# Problem details
Beneath this instruction is a block of data; output from it exactly the lines that run from the one containing "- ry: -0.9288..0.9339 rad" through the one containing "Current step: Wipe", inclusive.

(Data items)
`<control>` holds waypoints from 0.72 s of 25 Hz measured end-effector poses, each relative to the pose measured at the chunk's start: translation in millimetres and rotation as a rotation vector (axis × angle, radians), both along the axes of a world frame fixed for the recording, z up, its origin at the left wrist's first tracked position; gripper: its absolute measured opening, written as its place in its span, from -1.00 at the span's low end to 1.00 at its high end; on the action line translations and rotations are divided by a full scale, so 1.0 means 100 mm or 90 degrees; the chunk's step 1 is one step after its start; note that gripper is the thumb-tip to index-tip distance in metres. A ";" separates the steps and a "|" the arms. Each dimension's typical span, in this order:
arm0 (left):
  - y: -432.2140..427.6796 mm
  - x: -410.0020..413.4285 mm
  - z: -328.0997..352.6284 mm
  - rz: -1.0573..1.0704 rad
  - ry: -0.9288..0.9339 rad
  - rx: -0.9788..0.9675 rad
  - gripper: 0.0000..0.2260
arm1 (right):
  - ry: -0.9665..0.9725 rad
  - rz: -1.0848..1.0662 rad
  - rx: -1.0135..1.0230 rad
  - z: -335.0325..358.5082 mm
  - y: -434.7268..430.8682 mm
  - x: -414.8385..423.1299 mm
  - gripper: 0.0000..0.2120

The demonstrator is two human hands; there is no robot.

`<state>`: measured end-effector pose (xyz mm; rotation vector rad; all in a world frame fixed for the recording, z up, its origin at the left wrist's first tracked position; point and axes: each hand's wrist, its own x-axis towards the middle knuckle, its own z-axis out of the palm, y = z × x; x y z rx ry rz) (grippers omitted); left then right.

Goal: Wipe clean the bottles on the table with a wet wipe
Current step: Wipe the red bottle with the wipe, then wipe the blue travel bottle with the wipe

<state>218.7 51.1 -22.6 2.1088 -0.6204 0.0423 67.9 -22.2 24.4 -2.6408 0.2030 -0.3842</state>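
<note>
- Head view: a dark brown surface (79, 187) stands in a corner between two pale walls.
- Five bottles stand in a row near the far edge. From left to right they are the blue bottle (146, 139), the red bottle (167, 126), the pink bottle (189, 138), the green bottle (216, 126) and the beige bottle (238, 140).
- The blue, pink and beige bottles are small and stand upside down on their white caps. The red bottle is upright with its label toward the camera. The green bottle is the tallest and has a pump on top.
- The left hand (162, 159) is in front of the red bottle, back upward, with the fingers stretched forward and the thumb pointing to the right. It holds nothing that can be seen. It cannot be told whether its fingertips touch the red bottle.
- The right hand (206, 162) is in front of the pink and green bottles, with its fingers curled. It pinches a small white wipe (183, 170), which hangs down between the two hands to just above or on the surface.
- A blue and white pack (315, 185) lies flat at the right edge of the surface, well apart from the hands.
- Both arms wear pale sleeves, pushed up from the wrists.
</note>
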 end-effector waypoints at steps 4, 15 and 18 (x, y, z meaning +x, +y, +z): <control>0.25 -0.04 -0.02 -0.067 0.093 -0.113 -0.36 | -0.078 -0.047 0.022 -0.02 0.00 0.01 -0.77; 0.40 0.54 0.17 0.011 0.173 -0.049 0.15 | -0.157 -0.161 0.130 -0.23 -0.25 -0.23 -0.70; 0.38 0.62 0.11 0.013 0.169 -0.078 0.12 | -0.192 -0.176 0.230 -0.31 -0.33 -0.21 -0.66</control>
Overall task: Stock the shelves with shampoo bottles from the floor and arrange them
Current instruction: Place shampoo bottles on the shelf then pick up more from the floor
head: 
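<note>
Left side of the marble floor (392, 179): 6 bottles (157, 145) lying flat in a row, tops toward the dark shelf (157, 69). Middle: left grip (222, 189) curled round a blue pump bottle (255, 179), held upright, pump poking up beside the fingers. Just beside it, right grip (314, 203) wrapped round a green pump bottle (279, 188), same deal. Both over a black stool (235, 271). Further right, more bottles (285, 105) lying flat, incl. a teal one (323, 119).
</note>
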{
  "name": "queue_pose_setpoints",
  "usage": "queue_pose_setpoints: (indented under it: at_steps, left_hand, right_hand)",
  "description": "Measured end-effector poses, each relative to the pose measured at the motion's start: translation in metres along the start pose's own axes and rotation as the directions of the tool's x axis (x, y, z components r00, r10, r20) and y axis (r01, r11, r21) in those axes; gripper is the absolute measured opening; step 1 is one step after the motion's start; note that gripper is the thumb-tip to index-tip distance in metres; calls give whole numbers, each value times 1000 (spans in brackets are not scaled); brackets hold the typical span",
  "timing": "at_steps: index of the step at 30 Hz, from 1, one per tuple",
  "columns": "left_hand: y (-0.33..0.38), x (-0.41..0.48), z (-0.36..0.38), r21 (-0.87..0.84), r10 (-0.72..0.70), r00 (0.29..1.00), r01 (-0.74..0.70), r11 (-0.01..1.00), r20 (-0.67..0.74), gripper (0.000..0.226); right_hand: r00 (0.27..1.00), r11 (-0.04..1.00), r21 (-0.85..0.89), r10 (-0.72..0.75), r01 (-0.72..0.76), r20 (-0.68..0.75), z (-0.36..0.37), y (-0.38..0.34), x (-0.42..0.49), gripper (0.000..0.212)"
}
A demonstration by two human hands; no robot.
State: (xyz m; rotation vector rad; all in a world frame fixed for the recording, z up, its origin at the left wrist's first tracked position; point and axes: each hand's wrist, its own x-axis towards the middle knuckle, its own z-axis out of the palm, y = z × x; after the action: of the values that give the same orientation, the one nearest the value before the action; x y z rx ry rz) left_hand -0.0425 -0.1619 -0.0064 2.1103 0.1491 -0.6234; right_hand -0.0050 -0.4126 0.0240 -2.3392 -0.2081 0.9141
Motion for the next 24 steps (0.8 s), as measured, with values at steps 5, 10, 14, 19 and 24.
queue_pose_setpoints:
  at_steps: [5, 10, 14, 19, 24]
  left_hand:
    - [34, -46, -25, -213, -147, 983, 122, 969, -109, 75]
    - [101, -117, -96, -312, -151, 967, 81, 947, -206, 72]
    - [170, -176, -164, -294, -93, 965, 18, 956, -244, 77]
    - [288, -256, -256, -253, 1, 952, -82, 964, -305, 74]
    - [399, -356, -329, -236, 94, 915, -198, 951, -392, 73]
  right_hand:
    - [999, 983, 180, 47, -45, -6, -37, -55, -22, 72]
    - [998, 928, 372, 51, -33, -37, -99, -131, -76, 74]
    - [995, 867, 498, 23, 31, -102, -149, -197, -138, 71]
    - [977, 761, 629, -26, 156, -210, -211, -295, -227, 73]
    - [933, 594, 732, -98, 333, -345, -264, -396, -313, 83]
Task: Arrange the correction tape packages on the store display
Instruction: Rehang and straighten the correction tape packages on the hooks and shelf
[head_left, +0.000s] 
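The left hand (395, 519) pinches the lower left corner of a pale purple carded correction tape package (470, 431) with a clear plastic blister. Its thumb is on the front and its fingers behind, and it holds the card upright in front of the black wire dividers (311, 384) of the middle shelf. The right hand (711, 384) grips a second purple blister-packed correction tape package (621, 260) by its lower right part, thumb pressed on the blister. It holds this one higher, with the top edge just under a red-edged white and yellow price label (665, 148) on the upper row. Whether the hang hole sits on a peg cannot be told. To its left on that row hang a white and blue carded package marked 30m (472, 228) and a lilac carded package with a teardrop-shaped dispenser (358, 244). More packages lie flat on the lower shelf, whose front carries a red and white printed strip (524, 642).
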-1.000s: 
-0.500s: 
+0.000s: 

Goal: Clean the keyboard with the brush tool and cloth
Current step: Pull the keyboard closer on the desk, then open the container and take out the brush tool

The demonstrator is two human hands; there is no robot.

# Answer to the problem
  - ry: -0.9288..0.9339 rad
  - rx: -0.9788..0.9675 rad
  - gripper: 0.0000..0.2260
arm1 (right):
  - ry: -0.9665..0.9725 rad
  - rz: -1.0848..1.0662 rad
  - rx: -1.0135..1.0230 rad
  - z: -335.0325..358.5082 mm
  - y: -434.7268..430.8682 mm
  - x: -414.8385..423.1299 mm
  - gripper: 0.0000..0.2120

The demonstrator is two human hands; there is no robot.

`<state>`: measured end-effector pose (xyz mm; rotation vector rad; all in a world frame fixed for the recording, z up, its origin at the left wrist's first tracked position; point and axes: each hand's wrist, its own x-axis towards the middle knuckle, its own z-axis out of the palm, y = z × x; x y z rx ry rz) (grippers omitted); left then right.

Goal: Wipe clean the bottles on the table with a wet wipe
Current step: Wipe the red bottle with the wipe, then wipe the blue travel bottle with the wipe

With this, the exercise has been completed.